Pero ahora quiero seguir hablando de Kevin, mi primer hogar, ese nene me hizo una casa a mí, ahí, en tu rancho villero, en ese dormitorio lleno de angelitos que le habías fabricado con durlock, estampitas y peluches. Yo creo que el primer día que me quedé a dormir en tu rancho, me quedé sin querer: fue Kevin, que se apareció en pijama abrazado a su muñeco favorito, el cocinero pelado. Cuando ya estaba bastante borracha y triste, me había largado a llorar, no recuerdo por qué, tal vez no lo supiera tampoco entonces, Kevin me vio, se fue corriendo al rancho y volvió con un rollo de papel higiénico. Empezó a vendarme, ¿te acordás, Cleo querida?, me vendó entera, de la cabeza a los pies con el papel higiénico, parecía una momia yo, ese nene era tan amoroso, me estaba curando, no dejó nada de mí sin cubrir y al final me agarró de la mano y me llevó a su cama y me abrazó y se puso a cantar algo, era como una canción de cuna, una cumbia dulce en su boquita y en su cuerpito que me entibió para siempre, ese mismo cuerpito que helado de muerte también me congeló y me astilló como si el hogar que habíamos construido él y yo hubiera sido de alguna clase de vidrio, y ese hogar no se murió con él, amor, él me lo hizo y sigue acá con vos y con Cleopatrita pero fisurado de la muerte de él, como si vos, yo e incluso nuestra hijita que ni siquiera era un embrión cuando pasó todo esto, ya lo sé, como si todas nosotras le debiéramos algo, la vida que no tuvo, como si fuéramos culpables de vivir sin él.
Yo había ido a mi casa a buscar unas cosas esa tarde. Él quiso venir conmigo pero yo tenía que ir al banco y al diario a terminar de arreglar un año más de licencia sin goce de sueldo o la desvinculación definitiva, no estaba segura. Y no lo estuve hasta después, hasta que, a dos cuadras del diario, me llamaron para avisarme que habría un operativo y lo llamé a Daniel que averiguó y me dijo que sí y juntó unas Itakas y se largó para la villa y yo también me largué como loca.
Eran las seis y media de la tarde, me llevé por delante varios autos, el mío quedó todo abollado, era un quilombo imposible pero igual logré alcanzar la Panamericana en cuarenta minutos; hasta Márquez llegué y ahí estaba todo cortado por la policía y sus carros de asalto y sus patrulleros y sus infantes con borceguíes y ametralladoras. Abandoné el auto ahí y seguí caminando por abajo, escuchando los tiros de lejos, y para cuando llegué ya no había casi nadie: estaban trabajando las topadoras y la Virgen ya estaba sin cabeza y las carpas flotaban muertas en la superficie del estanque y solo había canas y ametralladoras. Yo era periodista y entré con los otros periodistas, algunos eran amigos míos y les pedí que me ayudaran a buscar a Kevin y creo que me ayudaron también los que no eran amigos. Estábamos todos buscando a un negrito divino, con cara de chino, como así de alto y no lo encontramos y tampoco encontré a Cleo y seguí buscando cuando apareció Daniel, hasta la mañana siguiente estuvimos entre las topadoras y nada, nadie. Nunca más lo encontré.

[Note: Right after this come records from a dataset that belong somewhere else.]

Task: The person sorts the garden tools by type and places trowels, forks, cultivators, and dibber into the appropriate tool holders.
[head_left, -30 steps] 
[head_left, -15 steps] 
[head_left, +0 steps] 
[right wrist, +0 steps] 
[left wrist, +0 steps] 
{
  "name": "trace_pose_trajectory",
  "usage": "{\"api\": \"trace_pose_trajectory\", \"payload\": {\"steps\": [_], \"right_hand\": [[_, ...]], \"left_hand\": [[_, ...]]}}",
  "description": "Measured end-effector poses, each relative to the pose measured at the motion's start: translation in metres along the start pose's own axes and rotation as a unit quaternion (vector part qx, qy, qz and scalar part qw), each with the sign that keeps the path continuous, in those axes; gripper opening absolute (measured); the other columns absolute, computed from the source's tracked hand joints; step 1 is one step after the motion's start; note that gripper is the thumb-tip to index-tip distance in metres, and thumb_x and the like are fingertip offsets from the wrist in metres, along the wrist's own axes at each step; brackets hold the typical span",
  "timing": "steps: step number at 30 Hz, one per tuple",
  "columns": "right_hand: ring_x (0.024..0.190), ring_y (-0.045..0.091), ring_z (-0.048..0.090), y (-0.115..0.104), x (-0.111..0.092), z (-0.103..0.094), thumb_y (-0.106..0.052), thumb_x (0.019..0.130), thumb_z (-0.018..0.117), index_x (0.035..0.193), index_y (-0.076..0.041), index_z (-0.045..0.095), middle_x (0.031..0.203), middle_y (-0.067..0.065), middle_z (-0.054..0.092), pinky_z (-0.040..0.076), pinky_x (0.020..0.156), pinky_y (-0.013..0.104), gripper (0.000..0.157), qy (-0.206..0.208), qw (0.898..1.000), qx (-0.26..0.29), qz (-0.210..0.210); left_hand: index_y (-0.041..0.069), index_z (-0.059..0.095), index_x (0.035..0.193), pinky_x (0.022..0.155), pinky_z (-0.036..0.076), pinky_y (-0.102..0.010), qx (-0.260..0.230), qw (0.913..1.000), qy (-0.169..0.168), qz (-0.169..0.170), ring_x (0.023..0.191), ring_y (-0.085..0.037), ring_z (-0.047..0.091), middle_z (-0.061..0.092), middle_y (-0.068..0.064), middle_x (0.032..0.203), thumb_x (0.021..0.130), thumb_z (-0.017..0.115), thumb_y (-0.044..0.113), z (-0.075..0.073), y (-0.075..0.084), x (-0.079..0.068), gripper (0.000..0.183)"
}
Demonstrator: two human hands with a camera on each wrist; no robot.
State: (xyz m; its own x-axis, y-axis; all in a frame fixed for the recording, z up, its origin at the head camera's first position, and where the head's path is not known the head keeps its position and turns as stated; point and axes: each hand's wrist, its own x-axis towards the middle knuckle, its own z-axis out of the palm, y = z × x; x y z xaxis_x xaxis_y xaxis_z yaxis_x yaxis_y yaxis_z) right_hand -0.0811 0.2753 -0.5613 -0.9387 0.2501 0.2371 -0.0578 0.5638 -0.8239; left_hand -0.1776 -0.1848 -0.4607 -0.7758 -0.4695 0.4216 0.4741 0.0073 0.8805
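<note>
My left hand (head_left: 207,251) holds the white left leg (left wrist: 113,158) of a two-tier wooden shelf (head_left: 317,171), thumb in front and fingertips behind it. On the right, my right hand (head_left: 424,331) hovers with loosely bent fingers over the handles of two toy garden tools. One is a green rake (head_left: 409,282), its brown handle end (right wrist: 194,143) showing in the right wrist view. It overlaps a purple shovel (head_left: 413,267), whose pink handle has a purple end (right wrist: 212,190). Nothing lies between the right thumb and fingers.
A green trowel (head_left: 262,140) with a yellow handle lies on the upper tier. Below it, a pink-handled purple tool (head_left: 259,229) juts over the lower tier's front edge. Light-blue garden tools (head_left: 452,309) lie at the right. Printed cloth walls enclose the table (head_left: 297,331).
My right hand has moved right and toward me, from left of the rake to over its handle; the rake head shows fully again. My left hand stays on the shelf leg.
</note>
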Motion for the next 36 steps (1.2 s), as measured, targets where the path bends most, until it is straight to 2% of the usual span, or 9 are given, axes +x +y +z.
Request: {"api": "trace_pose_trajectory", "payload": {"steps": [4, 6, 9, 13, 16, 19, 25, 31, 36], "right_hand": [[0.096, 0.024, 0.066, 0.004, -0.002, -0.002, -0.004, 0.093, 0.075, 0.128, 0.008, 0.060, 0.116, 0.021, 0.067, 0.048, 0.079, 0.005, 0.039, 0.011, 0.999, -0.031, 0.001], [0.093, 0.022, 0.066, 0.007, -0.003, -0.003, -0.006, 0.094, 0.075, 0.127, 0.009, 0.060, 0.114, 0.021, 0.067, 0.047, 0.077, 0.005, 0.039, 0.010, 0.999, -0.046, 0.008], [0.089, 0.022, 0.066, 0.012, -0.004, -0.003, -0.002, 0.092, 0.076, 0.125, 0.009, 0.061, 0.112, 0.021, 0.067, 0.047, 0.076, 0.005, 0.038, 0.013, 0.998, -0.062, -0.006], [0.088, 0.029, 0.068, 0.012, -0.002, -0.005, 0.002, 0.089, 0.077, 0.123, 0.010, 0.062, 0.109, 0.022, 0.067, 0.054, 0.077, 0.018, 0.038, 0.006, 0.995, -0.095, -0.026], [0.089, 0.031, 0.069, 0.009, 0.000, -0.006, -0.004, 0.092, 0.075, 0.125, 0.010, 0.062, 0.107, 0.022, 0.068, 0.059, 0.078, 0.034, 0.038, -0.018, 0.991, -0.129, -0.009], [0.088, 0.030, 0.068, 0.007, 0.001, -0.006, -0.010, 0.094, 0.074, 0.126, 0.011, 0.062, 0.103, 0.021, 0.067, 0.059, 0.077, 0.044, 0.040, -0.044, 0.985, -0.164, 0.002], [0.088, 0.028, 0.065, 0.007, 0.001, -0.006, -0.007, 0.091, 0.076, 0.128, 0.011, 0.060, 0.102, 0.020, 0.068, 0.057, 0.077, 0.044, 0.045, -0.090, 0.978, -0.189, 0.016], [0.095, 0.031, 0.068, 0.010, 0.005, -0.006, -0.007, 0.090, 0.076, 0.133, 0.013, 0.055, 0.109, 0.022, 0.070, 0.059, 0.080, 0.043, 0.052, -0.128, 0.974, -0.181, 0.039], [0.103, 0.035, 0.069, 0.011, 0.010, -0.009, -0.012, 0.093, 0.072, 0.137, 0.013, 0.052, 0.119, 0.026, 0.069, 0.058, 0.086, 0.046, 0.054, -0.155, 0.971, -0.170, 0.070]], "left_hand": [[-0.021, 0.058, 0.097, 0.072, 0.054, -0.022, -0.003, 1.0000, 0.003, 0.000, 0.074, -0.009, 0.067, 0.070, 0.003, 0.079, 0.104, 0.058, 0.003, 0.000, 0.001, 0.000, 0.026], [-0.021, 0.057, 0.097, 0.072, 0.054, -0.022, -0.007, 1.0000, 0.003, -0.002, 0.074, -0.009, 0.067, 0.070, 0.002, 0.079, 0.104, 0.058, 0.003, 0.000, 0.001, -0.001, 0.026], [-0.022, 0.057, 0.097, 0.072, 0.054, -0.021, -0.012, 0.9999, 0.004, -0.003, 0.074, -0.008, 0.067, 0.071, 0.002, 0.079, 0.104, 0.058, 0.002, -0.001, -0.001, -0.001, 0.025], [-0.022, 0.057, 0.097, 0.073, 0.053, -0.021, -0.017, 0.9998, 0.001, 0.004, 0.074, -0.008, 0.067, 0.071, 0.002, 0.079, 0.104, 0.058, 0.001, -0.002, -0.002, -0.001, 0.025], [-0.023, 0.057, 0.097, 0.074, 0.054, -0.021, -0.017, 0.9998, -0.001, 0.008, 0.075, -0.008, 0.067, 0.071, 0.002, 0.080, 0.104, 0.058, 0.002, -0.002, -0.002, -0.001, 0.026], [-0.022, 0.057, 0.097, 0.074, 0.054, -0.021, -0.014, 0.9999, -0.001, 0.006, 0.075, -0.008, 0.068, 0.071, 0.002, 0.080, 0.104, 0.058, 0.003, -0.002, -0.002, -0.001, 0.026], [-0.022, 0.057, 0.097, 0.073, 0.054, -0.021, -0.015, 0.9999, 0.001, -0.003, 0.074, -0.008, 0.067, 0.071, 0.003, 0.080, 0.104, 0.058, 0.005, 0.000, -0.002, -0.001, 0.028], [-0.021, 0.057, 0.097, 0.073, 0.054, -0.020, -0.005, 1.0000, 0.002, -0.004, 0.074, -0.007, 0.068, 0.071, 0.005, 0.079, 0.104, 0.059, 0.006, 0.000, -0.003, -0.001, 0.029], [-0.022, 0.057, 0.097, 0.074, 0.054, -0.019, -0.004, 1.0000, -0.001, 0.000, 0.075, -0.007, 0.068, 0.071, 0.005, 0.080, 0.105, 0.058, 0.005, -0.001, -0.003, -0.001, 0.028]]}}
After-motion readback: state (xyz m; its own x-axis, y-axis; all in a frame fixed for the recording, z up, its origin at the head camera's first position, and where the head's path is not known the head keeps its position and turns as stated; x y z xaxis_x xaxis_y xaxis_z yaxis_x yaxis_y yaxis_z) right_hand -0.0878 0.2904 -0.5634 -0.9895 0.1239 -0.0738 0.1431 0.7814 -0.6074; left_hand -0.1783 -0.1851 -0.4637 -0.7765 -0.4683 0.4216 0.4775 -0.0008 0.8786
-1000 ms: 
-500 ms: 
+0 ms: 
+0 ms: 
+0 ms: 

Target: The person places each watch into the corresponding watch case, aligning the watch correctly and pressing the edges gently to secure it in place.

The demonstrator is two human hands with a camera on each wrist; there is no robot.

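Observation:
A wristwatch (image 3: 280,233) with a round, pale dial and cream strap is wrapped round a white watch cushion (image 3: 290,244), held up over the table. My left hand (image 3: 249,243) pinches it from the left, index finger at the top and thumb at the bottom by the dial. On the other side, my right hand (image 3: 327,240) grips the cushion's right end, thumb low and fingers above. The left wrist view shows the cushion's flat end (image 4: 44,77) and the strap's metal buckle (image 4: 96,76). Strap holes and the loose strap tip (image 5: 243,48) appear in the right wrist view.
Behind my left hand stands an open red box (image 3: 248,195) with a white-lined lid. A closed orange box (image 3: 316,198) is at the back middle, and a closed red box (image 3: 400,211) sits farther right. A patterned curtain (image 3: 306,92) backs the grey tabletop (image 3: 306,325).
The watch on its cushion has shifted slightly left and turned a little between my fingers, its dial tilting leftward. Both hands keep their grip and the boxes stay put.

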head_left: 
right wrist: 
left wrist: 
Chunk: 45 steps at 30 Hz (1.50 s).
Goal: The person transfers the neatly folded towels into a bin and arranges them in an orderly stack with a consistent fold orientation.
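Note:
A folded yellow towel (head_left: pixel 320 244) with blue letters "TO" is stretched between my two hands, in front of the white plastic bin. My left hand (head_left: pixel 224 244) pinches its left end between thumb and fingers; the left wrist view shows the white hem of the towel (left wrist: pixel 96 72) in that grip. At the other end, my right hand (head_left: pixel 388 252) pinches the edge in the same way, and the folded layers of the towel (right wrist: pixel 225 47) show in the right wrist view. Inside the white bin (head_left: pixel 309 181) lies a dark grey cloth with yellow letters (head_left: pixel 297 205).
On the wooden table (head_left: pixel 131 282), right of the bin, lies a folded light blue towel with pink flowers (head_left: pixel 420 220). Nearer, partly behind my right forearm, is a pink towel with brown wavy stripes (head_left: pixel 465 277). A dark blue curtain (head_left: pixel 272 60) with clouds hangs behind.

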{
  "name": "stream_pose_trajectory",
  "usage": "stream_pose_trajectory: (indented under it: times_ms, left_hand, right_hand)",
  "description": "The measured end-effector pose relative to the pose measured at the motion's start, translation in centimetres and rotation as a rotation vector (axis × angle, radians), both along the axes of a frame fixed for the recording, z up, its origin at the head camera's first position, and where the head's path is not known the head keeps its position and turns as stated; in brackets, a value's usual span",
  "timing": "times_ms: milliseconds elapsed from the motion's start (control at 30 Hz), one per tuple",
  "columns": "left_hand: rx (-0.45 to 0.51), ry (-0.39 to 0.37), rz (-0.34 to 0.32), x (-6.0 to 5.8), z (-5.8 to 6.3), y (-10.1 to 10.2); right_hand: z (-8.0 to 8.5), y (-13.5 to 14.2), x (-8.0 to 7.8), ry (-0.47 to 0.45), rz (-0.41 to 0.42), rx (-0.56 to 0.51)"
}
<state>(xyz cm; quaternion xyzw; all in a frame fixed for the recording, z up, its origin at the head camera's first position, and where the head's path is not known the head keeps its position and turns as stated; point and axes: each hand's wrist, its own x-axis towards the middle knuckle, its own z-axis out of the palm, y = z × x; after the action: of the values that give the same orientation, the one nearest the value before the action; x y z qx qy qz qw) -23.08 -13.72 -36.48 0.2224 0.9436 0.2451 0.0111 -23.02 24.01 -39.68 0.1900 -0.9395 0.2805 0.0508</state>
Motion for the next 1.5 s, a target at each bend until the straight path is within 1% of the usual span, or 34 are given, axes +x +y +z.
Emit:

Días después conseguimos las copias de las cámaras de seguridad y de lo que habían llegado a filmar unos chicos de una universidad alemana que estaban haciendo un documental y los celulares de muchos de los pibes. Ahí lo vi a mi hijito muriéndose solo, ni siquiera pudo abrazar al muñeco que quedó a dos metros de su cuerpo, se murió con el brazo estirado hacia el cocinero, agitándose con las convulsiones que le provocó la muerte.